2007-05-22 19:54:06 | Weblog
麻疹(はしか)が猛威を振るっています。東京の大学も休講が相次いでおり、昨日、テレビのニュースで、早稲田大学が全学休講になったと報じていました。
大学院学生時代の指導教授が主催する知財研究会が、2ヶ月に1回程度の割合で開催されており、私もその研究会に参加しています。今月の25日に早稲田大学構内で研究会が開催される予定になっていましたので、開催できるのか心配していました。先程、研究会のHPを見にいったところ、予想通り「研究会は延期します」の記載がありました。残念ですが、感染症には勝てません。
「はしか」と言えば、長女が小さい頃、はしかを発症しました。4~5日高熱が続き、妻と2人で看病しましたが、疲労困ぱいとなり、私の母に応援を頼み、何とか乗り切ったことが思い出されます。その時の経験から、「はしか」は怖い病気であるという印象があります。

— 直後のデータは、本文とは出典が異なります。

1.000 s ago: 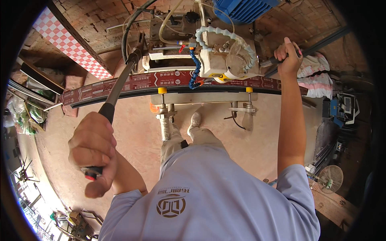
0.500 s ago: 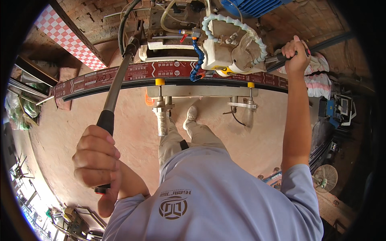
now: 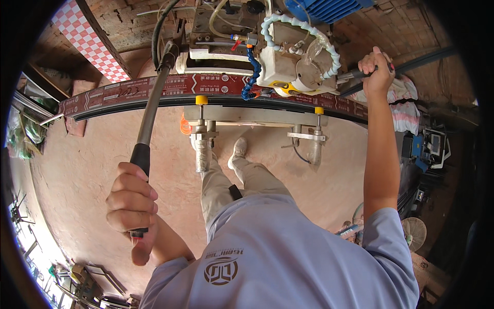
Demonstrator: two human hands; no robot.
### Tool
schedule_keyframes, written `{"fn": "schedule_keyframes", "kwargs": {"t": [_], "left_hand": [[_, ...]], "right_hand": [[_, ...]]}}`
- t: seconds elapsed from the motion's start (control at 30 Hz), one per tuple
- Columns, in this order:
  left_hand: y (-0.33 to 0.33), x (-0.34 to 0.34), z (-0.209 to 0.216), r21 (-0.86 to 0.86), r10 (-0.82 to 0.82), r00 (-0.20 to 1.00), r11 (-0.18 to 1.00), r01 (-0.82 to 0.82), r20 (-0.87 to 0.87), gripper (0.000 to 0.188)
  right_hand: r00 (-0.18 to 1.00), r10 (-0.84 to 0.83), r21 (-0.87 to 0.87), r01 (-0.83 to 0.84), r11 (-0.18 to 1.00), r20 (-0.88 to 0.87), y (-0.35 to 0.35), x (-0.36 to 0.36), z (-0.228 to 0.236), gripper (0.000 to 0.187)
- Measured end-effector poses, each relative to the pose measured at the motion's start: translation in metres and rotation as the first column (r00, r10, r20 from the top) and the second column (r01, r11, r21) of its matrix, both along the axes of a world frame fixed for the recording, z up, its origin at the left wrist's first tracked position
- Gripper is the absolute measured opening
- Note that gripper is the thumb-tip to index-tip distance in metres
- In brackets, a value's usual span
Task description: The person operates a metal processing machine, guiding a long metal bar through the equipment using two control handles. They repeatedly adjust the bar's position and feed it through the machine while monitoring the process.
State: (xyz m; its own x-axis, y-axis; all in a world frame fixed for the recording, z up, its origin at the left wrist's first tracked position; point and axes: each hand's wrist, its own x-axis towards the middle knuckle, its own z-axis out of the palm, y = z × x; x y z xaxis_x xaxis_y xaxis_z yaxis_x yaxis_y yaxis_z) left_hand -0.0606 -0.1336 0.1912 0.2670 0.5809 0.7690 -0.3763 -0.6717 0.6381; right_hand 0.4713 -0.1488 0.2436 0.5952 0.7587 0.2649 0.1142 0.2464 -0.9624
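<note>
My left hand [image 3: 131,203] is wrapped around the black grip of a long metal lever [image 3: 154,103], which slants up to a joint on the machine. At the right, my right hand [image 3: 378,72] is closed on the black grip of a shorter handle [image 3: 350,76] beside the white machine head [image 3: 278,69]. A long profile [image 3: 118,94] with dark red printed film and a black edge lies across the machine under the head. Two yellow-capped clamps, a left one [image 3: 201,100] and a right one [image 3: 319,110], stand at its near side. The cutting point is hidden.
A blue segmented hose [image 3: 250,72] and a pale one [image 3: 337,59] curve around the head, below a blue finned motor [image 3: 329,9]. White sacks [image 3: 404,105] and a fan [image 3: 413,233] stand at the right. A red-and-white checked panel [image 3: 92,41] leans at the far left.
My left hand and the lever's grip have shifted slightly to the right in view. My right hand keeps its hold on the handle. The whole view has moved a little.
</note>
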Motion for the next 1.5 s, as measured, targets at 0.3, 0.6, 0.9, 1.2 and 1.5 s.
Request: {"fn": "schedule_keyframes", "kwargs": {"t": [0.3,0.6,0.9,1.2,1.5], "left_hand": [[-0.017,-0.001,0.001,-0.138,0.034,0.999,0.990,-0.037,-0.022,0.070],[-0.020,0.007,0.013,-0.169,0.088,0.995,0.981,-0.093,-0.040,0.073],[-0.021,0.004,0.005,-0.160,0.085,0.996,0.983,-0.088,-0.022,0.073],[-0.020,0.008,0.002,-0.137,0.096,0.995,0.986,-0.096,-0.007,0.072],[-0.020,0.013,0.012,-0.141,0.083,0.996,0.986,-0.085,-0.016,0.069]], "right_hand": [[0.999,0.013,0.001,-0.013,1.000,-0.048,-0.005,-0.003,-0.003,0.034],[0.992,-0.023,0.009,0.024,1.000,-0.128,-0.005,-0.012,0.001,0.030],[0.989,-0.037,0.039,0.043,0.998,-0.143,0.007,-0.032,-0.002,0.034],[0.982,-0.085,0.039,0.092,0.995,-0.168,0.011,-0.033,-0.003,0.031],[0.964,-0.231,0.050,0.239,0.970,-0.133,0.018,-0.031,-0.003,0.032]]}}
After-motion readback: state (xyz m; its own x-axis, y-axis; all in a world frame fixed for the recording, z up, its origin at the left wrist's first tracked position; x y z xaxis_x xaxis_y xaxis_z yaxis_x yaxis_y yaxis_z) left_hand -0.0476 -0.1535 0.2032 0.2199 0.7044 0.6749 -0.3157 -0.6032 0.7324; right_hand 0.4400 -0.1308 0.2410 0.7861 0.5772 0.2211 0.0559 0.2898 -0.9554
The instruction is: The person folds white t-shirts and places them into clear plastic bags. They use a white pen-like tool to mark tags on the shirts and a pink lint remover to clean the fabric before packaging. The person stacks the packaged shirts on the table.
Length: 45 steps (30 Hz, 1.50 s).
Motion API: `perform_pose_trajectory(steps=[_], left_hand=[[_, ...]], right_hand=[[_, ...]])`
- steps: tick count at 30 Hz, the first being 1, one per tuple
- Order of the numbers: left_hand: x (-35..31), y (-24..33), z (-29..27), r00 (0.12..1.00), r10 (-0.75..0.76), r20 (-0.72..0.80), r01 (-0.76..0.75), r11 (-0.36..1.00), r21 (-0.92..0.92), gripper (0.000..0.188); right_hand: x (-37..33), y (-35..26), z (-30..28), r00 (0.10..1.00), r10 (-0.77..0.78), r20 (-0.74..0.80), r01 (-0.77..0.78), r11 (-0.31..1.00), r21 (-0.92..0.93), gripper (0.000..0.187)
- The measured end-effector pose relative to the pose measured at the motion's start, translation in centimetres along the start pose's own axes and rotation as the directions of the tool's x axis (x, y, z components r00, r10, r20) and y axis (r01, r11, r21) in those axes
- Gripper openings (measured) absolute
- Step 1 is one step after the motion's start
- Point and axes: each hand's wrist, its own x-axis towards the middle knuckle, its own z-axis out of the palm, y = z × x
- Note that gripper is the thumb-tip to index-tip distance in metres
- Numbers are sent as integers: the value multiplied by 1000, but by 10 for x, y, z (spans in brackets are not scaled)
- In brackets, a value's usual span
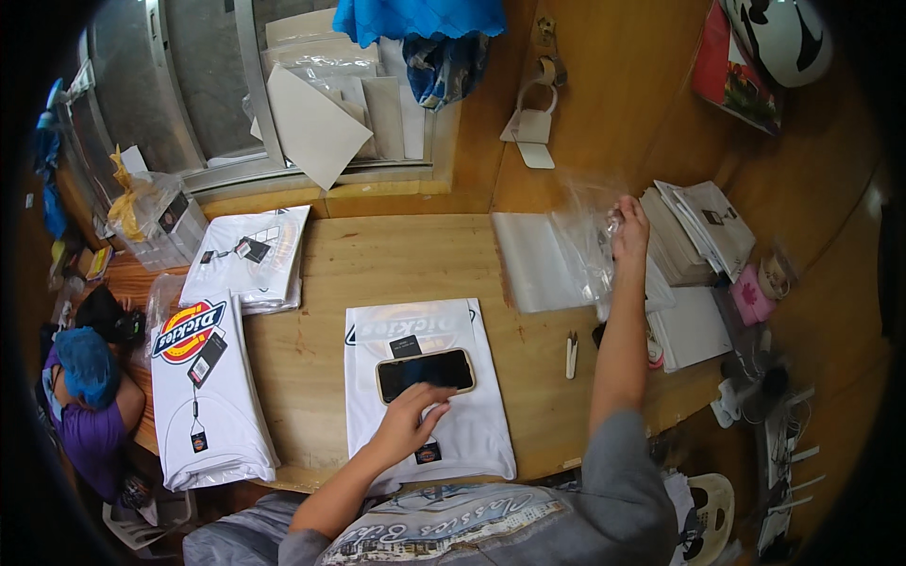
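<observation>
A folded white T-shirt (376,429) lies before me, with a black hang tag and a printed logo. A smartphone (429,370) with a dark screen and light case rests on top of it. My left hand (411,420) is over the phone's lower edge, fingers stretched out and holding nothing. Out to the right, my right hand (629,229) pinches the edge of a clear plastic bag (587,215), lifted partly off a stack of clear plastic bags (531,266). The bag's outline is blurred and see-through.
Folded white T-shirts (217,406) are piled at the left, with bagged shirts (247,259) behind. Cardboard sheets (675,250) stand stacked right. A pale cutter (572,356) lies on the wooden table (396,255). Another person (90,387) sits at the left.
</observation>
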Motion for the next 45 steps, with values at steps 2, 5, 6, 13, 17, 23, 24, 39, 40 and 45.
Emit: perform_pose_trajectory(steps=[2, 5, 6, 13, 17, 23, 24, 39, 40, 45], left_hand=[[29, 15, 6, 995, -5, -101, -10, 989, -147, 28], [80, 15, 19, 990, -38, -137, -27, 895, -445, 74], [95, 17, 25, 981, -69, -184, -61, 783, -619, 77], [118, 49, -46, 921, -195, -338, -104, 713, -693, 18], [127, 89, -87, 989, -45, -141, -34, 854, -519, 22], [100, 9, -123, 968, -166, -190, 156, 985, -68, 60], [84, -22, -126, 958, -270, -95, 282, 948, 147, 68], [-59, -159, -120, 685, -136, -716, 720, -27, 694, 50], [-72, -183, -117, 676, -91, -731, 690, -269, 672, 48], [-43, -156, -66, 546, -502, -670, 832, 235, 502, 49]], right_hand=[[-44, -20, 68, 982, 26, 189, 17, 975, -224, 6], [-127, -26, 131, 874, 106, 475, 66, 941, -331, 9], [-151, -22, 142, 848, 158, 506, 17, 946, -324, 10], [-168, -83, 175, 492, -321, 809, 865, 291, -410, 27], [-152, -77, 201, 418, 56, 907, 462, 847, -265, 30], [-114, -45, 181, 519, 445, 730, -117, 883, -455, 17], [-98, -32, 172, 603, 413, 683, -132, 895, -425, 15], [12, 112, -147, 522, -41, -852, -370, 889, -269, 61], [-6, 107, -109, 514, -148, -845, -458, 785, -416, 64], [-35, 56, -55, 491, -858, -151, -224, 43, -974, 51]])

「はしか」は空気感染でうつり、感染力が強く、保育所や幼稚園などでは流行が一気に広がります。この病気は、これまで大人がかかるケースはまれと考えられてきました。ところが最近、はしかにかかった成人患者の報告例が増えているとして、注目されています。はしかは、大人がかかると重症化することが多いといわれている点にも注意が必要です。
長女が「はしか」を発症したとき、看病した私と妻は発症しなかったので、私と妻は免疫があると思います。その当時、長男も軽く発症しましたので、おそらく免疫があると思います。孫が予防接種したのかどうか分かりません。未だであれば予防接種をするように勧めたいと思います。心配ですから。